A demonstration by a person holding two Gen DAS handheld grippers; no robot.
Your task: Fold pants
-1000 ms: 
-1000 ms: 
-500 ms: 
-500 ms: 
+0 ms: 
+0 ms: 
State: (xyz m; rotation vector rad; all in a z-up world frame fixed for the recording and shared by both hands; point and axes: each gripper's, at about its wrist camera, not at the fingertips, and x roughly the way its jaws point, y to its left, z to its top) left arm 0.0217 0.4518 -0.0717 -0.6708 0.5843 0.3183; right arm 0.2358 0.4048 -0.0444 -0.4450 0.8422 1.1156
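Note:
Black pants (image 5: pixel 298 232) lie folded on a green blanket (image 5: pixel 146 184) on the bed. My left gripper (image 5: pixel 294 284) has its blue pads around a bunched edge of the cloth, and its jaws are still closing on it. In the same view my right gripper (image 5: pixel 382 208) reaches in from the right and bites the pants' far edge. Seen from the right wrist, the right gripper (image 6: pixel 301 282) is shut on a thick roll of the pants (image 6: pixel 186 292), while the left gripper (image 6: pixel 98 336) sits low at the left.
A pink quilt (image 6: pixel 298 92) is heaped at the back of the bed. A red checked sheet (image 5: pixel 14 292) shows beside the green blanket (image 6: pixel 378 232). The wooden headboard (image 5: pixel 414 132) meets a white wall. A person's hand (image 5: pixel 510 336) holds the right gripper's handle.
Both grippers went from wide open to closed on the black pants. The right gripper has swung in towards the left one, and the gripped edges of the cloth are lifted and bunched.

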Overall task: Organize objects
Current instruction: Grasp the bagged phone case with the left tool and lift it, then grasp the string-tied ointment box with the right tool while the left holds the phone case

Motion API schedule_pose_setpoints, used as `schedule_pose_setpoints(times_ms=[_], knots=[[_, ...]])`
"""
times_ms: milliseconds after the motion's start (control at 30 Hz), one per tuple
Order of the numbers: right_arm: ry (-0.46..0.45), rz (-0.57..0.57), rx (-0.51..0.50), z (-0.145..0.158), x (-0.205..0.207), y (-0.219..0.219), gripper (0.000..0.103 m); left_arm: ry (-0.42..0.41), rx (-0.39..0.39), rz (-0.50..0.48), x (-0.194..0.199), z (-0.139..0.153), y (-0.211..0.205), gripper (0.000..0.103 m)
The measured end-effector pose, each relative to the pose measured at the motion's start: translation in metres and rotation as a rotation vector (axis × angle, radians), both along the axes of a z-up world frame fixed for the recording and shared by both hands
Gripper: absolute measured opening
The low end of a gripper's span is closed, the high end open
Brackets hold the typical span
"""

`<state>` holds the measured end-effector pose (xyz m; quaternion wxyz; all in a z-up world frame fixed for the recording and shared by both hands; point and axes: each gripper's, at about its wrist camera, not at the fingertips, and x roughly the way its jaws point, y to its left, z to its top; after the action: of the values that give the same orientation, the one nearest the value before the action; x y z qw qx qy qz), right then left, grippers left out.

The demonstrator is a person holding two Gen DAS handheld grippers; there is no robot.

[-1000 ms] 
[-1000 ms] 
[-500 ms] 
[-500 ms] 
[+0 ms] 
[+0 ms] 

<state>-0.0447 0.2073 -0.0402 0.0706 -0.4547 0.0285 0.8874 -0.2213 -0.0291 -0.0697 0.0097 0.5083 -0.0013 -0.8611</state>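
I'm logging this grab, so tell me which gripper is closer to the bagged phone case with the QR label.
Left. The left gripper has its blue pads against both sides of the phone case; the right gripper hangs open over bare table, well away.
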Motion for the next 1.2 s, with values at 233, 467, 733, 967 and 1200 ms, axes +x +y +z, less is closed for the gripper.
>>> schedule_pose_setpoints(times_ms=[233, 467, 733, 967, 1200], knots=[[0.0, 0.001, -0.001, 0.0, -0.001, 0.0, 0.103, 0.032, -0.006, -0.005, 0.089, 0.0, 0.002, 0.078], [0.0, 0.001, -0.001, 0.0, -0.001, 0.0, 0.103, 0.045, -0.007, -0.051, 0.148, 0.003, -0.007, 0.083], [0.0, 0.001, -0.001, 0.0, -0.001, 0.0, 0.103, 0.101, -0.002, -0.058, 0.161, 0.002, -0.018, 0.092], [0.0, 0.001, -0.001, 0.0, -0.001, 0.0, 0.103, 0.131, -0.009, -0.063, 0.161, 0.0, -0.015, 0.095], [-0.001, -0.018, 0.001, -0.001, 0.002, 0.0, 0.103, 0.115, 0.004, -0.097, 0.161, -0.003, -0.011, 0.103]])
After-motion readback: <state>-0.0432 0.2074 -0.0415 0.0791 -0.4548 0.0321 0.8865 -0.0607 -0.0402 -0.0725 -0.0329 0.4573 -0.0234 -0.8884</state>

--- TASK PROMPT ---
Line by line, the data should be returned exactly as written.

--- WRITTEN ANSWER ---
A demonstration by a person holding two Gen DAS handheld grippers; no robot.
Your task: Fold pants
-1000 ms: 
-1000 ms: 
-500 ms: 
-500 ms: 
+0 ms: 
+0 ms: 
State: (xyz m; rotation vector rad; all in a z-up world frame fixed for the recording and shared by both hands; point and axes: each gripper's, at about its wrist camera, not at the fingertips, and x roughly the way its jaws point, y to its left, z to its top) left arm 0.0217 0.4518 -0.0717 -0.6708 0.5843 0.3183; right arm 0.2358 0.4048 -0.0444 -0.4450 0.8422 1.1156
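Note:
Black pants (image 5: pixel 298 232) lie folded on a green blanket (image 5: pixel 146 184) on the bed. My left gripper (image 5: pixel 294 284) has its blue pads around a bunched edge of the cloth, and its jaws are still closing on it. In the same view my right gripper (image 5: pixel 382 208) reaches in from the right and bites the pants' far edge. Seen from the right wrist, the right gripper (image 6: pixel 301 282) is shut on a thick roll of the pants (image 6: pixel 186 292), while the left gripper (image 6: pixel 98 336) sits low at the left.
A pink quilt (image 6: pixel 298 92) is heaped at the back of the bed. A red checked sheet (image 5: pixel 14 292) shows beside the green blanket (image 6: pixel 378 232). The wooden headboard (image 5: pixel 414 132) meets a white wall. A person's hand (image 5: pixel 510 336) holds the right gripper's handle.
Both grippers went from wide open to closed on the black pants. The right gripper has swung in towards the left one, and the gripped edges of the cloth are lifted and bunched.
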
Overall task: Organize objects
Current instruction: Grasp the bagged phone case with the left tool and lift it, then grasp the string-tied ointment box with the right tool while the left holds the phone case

Motion API schedule_pose_setpoints, used as `schedule_pose_setpoints(times_ms=[_], knots=[[_, ...]])`
"""
times_ms: milliseconds after the motion's start (control at 30 Hz), one per tuple
Order of the numbers: right_arm: ry (-0.46..0.45), rz (-0.57..0.57), rx (-0.51..0.50), z (-0.145..0.158), x (-0.205..0.207), y (-0.219..0.219), gripper (0.000..0.103 m); left_arm: ry (-0.42..0.41), rx (-0.39..0.39), rz (-0.50..0.48), x (-0.194..0.199), z (-0.139..0.153), y (-0.211..0.205), gripper (0.000..0.103 m)
The measured end-effector pose, each relative to the pose measured at the motion's start: translation in metres and rotation as a rotation vector (axis × angle, radians), both along the axes of a z-up world frame fixed for the recording and shared by both hands
Gripper: absolute measured opening
The low end of a gripper's span is closed, the high end open
Brackets hold the typical span
"""

`<state>` holds the measured end-effector pose (xyz m; quaternion wxyz; all in a z-up world frame fixed for the recording and shared by both hands; point and axes: each gripper's, at about its wrist camera, not at the fingertips, and x roughly the way its jaws point, y to its left, z to its top; after the action: of the values that give the same orientation, the one nearest the value before the action; x y z qw qx qy qz), right then left, grippers left out.

The demonstrator is a person holding two Gen DAS handheld grippers; there is no robot.

[-1000 ms] 
[-1000 ms] 
[-500 ms] 
[-500 ms] 
[+0 ms] 
[+0 ms] 

<state>-0.0447 0.2073 -0.0402 0.0706 -0.4547 0.0285 0.8874 -0.2213 -0.0291 -0.0697 0.0097 0.5083 -0.0013 -0.8611</state>
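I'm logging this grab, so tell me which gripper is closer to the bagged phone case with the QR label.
Left. The left gripper has its blue pads against both sides of the phone case; the right gripper hangs open over bare table, well away.
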Motion for the next 1.2 s, with values at 233, 467, 733, 967 and 1200 ms, axes +x +y +z, less is closed for the gripper.
>>> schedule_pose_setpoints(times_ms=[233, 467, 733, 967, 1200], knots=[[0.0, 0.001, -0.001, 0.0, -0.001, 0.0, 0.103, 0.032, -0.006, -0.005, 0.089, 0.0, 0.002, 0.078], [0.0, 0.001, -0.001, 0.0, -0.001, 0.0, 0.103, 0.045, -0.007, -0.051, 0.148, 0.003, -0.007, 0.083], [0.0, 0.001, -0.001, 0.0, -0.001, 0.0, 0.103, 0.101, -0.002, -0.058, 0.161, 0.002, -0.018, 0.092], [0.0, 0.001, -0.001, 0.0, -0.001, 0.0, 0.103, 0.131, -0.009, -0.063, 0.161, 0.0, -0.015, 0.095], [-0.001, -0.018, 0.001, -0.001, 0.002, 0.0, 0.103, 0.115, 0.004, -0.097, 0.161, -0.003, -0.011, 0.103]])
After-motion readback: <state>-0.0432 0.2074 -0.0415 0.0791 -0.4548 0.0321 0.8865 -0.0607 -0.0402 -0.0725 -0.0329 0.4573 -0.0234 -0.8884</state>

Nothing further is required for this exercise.